The decisions that we make today will absolutely affect our futures in Modern Arnis, our training knowledge and the types of people we are associated with in the years to come. I for one have always been loyal but I also take my training seriously. I know where my priorities are and that is first of all, being loyal to myself and to making myself the best I can be. 

We should all stop and take a look at where we are, and are we there for the right reasons.:soapbox:


----------



## Bob Hubbard (Mar 27, 2002)

I follow my heart, but allow my head to guide it.

I want my training and rank to mean something... If I wanted the easy route to blackbelt, I could spend the $10 and buy it. I prefer to go where I see the truth is, and deal with those who seem honorable.

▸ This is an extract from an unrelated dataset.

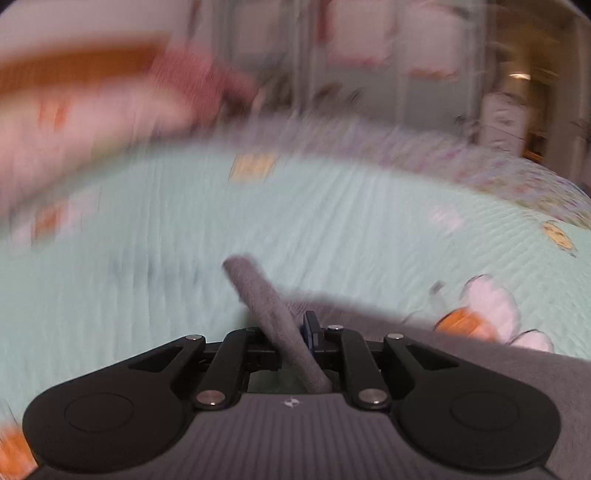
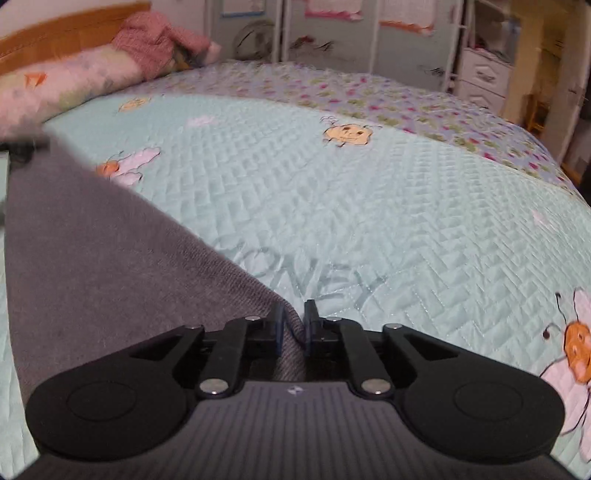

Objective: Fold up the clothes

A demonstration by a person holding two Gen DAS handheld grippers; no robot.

I too, wish to be the best I can be.

:asian:


----------



## arnisador (Mar 27, 2002)

> _Originally posted by bloodwood _
> 
> *I know of one group that is giving out black belts like candy (for a hefty camp and testing fee of course). *



You ask an interesting question and we all must answer it in one way or another. What group are you referring to above incidentally?


----------



## bloodwood (Mar 28, 2002)

IMAF-Delaney, I am aware of several  BB promotions to those without the rank or the time. They seem to be doing this for the $$ and to keep from loosing people. Although I do not agree with their policies, my question was asked in a broader sense and I used that tactic that they are using as and example for why some students and instructors alike may use to base their decision on.
Politics are sure to play a part in our decisions but our associations should not affect our honor or good name. If you can sleep at night knowing you've made the right choices for the right reasons then you are true and loyal to yourself. :asian:


----------